FDP Chairman Terrie Rizzo Outlines Party Efforts to Protect Florida Voters

Published April 17, 2019   Orlando Sentinel

Florida has a history of razor-thin elections. Unfortunately, it also has a long history of voter suppression.

With more than 8 million votes cast in 2018, only 10,033 votes separated Rick Scott and Bill Nelson in the race for the U.S. Senate. In that same election, fewer than 33,000 votes separated Andrew Gillum and Ron DeSantis for governor. Barack Obama won the state by less than 1 percent in 2012, and after almost six million votes were cast in 2000, the final vote difference between Al Gore and George W. Bush was 537 votes.

In Florida, when we say every vote counts, we really mean it. Protecting the right to vote and increasing voter participation should have broad bipartisan support. Yet, a divide has emerged in Florida: on one side, Republican politicians are trying to make it harder for Floridians to vote; while Democrats are registering voters and working to protect voting rights.

Last November voters from both parties overwhelmingly supported expanding voting rights in Florida by approving Amendment 4, which restored the right to vote to ex-felons after they completed their sentences.

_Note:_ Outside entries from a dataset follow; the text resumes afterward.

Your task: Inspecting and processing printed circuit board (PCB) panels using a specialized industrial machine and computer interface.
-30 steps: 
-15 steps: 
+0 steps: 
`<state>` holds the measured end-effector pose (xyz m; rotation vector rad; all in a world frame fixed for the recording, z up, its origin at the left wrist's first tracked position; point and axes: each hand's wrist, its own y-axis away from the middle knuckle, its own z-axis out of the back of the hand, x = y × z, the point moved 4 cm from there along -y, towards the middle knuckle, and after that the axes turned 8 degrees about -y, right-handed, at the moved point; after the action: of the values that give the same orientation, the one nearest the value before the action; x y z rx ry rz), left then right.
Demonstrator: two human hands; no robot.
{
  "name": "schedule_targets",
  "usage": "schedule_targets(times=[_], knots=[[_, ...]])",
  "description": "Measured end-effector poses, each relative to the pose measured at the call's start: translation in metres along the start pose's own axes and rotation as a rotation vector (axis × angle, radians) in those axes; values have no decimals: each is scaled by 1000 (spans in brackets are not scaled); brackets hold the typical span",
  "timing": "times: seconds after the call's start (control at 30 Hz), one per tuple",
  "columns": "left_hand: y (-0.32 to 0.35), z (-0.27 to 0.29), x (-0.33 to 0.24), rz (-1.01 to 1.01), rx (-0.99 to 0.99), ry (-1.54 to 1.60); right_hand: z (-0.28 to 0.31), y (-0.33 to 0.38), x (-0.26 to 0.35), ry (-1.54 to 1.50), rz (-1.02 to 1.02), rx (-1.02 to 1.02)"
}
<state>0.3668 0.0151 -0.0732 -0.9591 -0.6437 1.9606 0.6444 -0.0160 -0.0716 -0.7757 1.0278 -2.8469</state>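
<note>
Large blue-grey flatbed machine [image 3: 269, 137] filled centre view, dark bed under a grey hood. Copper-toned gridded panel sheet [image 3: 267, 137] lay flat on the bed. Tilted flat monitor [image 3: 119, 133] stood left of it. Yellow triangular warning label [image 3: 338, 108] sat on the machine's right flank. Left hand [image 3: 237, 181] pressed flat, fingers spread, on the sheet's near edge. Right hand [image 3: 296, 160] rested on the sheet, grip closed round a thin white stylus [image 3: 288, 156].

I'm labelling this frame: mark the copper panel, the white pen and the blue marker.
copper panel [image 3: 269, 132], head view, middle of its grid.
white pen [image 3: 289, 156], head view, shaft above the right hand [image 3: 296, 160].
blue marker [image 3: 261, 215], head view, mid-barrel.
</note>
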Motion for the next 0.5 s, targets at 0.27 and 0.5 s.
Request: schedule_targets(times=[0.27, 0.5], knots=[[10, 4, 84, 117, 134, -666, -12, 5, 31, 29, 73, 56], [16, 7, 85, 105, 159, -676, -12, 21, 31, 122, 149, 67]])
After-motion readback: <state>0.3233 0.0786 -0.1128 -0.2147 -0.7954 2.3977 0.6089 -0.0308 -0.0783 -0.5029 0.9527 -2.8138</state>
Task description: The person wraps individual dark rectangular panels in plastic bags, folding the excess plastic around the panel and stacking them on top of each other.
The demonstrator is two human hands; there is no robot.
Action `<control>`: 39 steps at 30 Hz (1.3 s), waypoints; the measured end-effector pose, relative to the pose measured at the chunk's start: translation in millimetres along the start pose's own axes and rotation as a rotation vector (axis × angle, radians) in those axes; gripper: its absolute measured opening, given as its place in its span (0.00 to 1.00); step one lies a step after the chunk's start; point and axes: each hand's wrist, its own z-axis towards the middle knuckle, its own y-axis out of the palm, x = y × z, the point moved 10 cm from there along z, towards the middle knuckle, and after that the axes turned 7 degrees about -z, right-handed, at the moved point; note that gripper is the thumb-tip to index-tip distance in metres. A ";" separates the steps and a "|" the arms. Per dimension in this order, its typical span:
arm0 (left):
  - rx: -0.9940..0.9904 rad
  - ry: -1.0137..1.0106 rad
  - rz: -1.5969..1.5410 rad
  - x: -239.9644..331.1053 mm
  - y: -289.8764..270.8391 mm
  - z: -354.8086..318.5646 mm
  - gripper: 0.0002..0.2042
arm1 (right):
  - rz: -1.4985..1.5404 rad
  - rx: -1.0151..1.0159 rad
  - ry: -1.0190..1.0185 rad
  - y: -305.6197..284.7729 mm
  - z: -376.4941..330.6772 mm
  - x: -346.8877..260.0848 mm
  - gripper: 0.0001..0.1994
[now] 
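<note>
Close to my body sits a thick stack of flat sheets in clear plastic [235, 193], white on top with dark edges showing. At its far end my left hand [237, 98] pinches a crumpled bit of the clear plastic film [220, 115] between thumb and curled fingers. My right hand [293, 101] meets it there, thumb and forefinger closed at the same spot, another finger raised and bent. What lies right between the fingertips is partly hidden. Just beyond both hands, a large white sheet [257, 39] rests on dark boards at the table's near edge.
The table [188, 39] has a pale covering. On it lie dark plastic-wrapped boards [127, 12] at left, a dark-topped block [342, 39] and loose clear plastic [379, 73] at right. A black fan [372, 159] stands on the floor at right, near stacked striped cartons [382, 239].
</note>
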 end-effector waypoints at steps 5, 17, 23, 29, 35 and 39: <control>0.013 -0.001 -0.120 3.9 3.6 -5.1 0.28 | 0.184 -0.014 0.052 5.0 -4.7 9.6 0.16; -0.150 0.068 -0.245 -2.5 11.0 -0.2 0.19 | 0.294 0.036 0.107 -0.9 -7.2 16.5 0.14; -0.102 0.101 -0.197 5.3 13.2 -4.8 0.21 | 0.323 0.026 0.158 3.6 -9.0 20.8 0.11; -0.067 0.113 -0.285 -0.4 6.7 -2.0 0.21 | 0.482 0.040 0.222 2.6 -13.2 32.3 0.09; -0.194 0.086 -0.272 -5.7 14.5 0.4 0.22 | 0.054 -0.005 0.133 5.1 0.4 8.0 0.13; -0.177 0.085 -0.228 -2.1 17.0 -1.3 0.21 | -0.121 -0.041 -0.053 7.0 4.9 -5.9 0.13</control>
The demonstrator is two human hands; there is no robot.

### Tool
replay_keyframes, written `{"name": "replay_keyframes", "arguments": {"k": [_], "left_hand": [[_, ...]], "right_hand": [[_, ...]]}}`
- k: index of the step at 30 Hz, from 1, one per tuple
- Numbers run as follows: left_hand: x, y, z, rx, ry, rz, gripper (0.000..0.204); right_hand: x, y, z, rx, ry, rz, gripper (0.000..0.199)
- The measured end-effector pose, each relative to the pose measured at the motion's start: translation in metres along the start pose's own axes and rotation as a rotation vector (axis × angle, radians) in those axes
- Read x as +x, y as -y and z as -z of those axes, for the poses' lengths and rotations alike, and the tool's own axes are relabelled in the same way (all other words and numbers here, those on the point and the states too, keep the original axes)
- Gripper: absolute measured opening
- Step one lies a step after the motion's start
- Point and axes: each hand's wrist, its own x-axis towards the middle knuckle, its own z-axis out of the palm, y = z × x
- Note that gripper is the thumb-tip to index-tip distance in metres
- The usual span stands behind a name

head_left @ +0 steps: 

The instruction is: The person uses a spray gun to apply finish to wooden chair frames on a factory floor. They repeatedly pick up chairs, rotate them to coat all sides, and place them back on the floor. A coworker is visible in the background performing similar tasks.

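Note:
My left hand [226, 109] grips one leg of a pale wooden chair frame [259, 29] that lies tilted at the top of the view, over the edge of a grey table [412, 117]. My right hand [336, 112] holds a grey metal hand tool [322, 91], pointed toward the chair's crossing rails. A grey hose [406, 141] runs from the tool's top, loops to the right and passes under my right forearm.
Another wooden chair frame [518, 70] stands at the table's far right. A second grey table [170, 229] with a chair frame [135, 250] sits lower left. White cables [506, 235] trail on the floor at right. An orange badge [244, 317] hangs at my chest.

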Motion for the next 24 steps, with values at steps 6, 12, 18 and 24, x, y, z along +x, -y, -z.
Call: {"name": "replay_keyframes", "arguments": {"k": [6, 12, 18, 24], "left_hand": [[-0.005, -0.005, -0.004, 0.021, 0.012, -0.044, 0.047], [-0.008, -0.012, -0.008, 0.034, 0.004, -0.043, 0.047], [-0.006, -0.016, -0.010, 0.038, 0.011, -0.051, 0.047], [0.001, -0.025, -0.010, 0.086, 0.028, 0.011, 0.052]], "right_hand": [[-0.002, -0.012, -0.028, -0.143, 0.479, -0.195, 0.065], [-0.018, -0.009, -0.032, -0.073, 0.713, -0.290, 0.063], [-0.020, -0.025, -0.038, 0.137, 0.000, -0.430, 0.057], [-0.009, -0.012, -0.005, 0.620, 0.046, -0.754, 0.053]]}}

That fact hasn’t stopped GOP state Rep. Jamie Grant, who sponsored a bill to redefine the terms of finishing a sentence and legal reentry into society. Rep. Grant’s bill would mandate that transportation and medical fees be paid to get back the right to vote. These kinds of fees are not part of a sentence, they are not imposed by a judge, and not everyone can afford to pay them immediately upon re-entering society. Grant’s bill in the House passed with solely Republican support and Republican Gov. Ron DeSantis has hinted he may sign anti-Amendment 4 legislation. This bill would serve only one goal: to suppress the vote by overturning Amendment 4 and blocking returning citizens from voting.

Florida had a poll tax once, and we must ensure nothing remotely like it ever becomes law again.

But, Florida Republicans aren’t content to stop with a modern poll tax that requires citizens pay fees to the government for the right to vote. Florida Republicans also are pushing another anti-voter bill, HB 7101. This bill would restrict the number of days Floridians can vote by mail. If the bill had been law in 2018, more than 53,000 votes could have been invalidated. This bill has already made it out of committee and could very well become law.

Floridians don’t support these blatant attempts at voter suppression, and we all expect better from our elected leaders.

As Chair of the Florida Democratic Party, I am determined to fight, at every step, Republicans’ efforts to suppress the vote, strip Floridians of their constitutional rights, and disenfranchise voters — particularly voters of color.

That’s why the Florida Democratic Party is investing $2.8 million to register 200,000 new voters before the Florida presidential primary. We are also launching a paid student organizing program called Organizing Corps 2020, that will train over 200 students to organize and register new voters beginning in the summer of 2019. The program is simple: provide paid training and mentorship to Florida college juniors who will organize their communities this summer, their college campuses in the fall and join a Democratic campaign as a trained field organizer in 2020. And it’s targeted at lifting up the voters whom Republicans have tried hardest to disenfranchise: young people and voters of color.

But, with the history of voter suppression in our state, we cannot simply register new voters and then leave them to fend for themselves in 2020. In this legislative session, the Florida GOP has shown their cards. They are trying to disqualify the votes of Floridians in advance of the 2020 election. That is why we are also launching a year-round voter protection program. If this legislative session has taught us anything, it is that voter suppression happens well in advance of an election.

It pains me to see Republican leaders working so hard to restrict voting rights in Florida. It begs the question: when Democrats are working so hard to lift up our democracy and ensure more people vote, why are Republicans doing the exact opposite?

 

                                                                                                                 –Terrie Rizzo is the Chair of the Florida Democratic Party.